It's called feudalism, and it aint pretty. Neither from a moral, efficiency or even aestethic point. Just think Paris Hilton.

I have been mulling what the optimal level of wage/income equality/inequality is. Any ideas?

Peak oil is not an energy crisis. It is a liquid fuel crisis.

by Starvid (arvid.hallen at gmail.com) on Tue Nov 6th, 2007 at 04:10:18 PM EST
[ Parent ]
Optimal for whom?
by ThatBritGuy (thatbritguy (at) googlemail.com) on Tue Nov 6th, 2007 at 05:06:38 PM EST
[ Parent ]
That's a good follow-up question...

"The middle class" should be a reasonable if controversial answer.

I mean, you need both fairness, social mobility and rewards for entrepeneurs and people who want to study and work hard.

Without losing sight of the veil of whatever Rawls called it.

A hugely complex issue, permeating everything we discuss here.

Peak oil is not an energy crisis. It is a liquid fuel crisis.

by Starvid (arvid.hallen at gmail.com) on Tue Nov 6th, 2007 at 06:04:12 PM EST
[ Parent ]
social mobility

isn't social mobility one of those growth myths though?  if everyone is upwardly mobile, then who picks the fruit, who sweeps the streets, who washes the floors?
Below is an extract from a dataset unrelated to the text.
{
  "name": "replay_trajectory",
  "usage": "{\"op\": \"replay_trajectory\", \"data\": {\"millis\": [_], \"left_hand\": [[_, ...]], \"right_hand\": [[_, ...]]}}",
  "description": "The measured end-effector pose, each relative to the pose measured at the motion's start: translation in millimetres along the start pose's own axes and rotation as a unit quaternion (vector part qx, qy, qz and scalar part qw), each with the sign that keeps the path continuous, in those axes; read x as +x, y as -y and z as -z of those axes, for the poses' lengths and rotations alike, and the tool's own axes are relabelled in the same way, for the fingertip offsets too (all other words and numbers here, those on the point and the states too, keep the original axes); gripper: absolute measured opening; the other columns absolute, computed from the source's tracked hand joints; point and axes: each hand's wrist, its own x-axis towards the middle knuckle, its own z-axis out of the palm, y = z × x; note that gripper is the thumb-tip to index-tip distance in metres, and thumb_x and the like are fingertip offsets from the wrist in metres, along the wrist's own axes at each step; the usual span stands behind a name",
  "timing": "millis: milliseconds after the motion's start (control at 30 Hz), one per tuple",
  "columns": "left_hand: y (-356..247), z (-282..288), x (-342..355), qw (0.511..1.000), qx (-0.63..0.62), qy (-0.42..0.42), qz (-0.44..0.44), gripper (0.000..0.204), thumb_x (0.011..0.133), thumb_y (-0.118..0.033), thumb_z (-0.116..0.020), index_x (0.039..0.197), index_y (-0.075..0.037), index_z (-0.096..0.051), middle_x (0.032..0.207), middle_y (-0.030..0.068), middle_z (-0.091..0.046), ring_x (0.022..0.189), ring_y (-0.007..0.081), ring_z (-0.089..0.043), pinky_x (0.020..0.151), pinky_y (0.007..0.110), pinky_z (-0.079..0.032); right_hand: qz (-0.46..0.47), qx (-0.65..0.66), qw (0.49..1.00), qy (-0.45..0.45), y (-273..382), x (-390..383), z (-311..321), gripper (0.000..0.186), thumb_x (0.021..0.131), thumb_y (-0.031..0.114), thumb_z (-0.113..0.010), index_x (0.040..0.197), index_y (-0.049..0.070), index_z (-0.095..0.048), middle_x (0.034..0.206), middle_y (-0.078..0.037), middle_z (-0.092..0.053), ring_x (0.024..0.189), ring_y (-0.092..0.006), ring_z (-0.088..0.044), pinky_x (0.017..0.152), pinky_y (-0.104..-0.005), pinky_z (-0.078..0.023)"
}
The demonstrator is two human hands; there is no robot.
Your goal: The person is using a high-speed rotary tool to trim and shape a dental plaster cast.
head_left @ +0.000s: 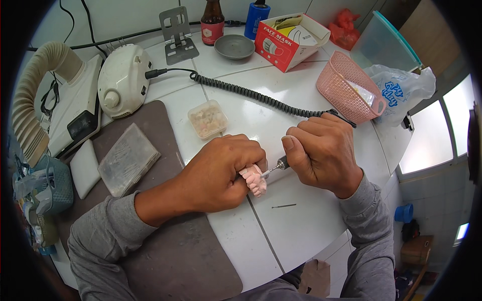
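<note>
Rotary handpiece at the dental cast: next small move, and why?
Probably a light stroke of the bit along the pink dental cast: its tip appears to meet the cast's edge, the left hand grips the cast, and the right hand holds the rotary handpiece.

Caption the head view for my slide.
The left hand holds a pink tooth model while the right hand holds a handpiece to it.

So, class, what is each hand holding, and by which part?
The left hand holds the pink tooth model by its left end; the right hand grips the handpiece around its dark body.
</note>
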Motion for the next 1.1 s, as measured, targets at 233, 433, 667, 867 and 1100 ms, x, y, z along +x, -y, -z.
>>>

the technotopian answer to that is "robots of course", whicm merely means substituting energy slaves for human slaves.  and energy is now an increasingly scarce resource, alont with enojgh other resources that we know "social mobility" cannot continue to mean "aspiring to live like ozzie and harriet" let alone paris hilton.

why should rewards only go to inventors and entrepreneurs and similar [mho] growth fantasists?  why should not rewards go to good stewards of land, producers of good food and high quality durable goods?  or even to people who keep the streets clean or fix bike tyres or cook a magnificent blintz?

for people who like to study, isn't studying a reward in itself?  do they also need to be bribed with positional goodies galore?  surely the reward of studiousness is to be let loose in a library:  the maintenance of a library being a net-positive benefit to everyone instead of a privatised position good to reward only the elite few deemed worthy.

and so on.

The difference between theory and practise in practise ...

by DeAnander (de_at_daclarke_dot_org) on Tue Nov 6th, 2007 at 06:41:25 PM EST
[ Parent ]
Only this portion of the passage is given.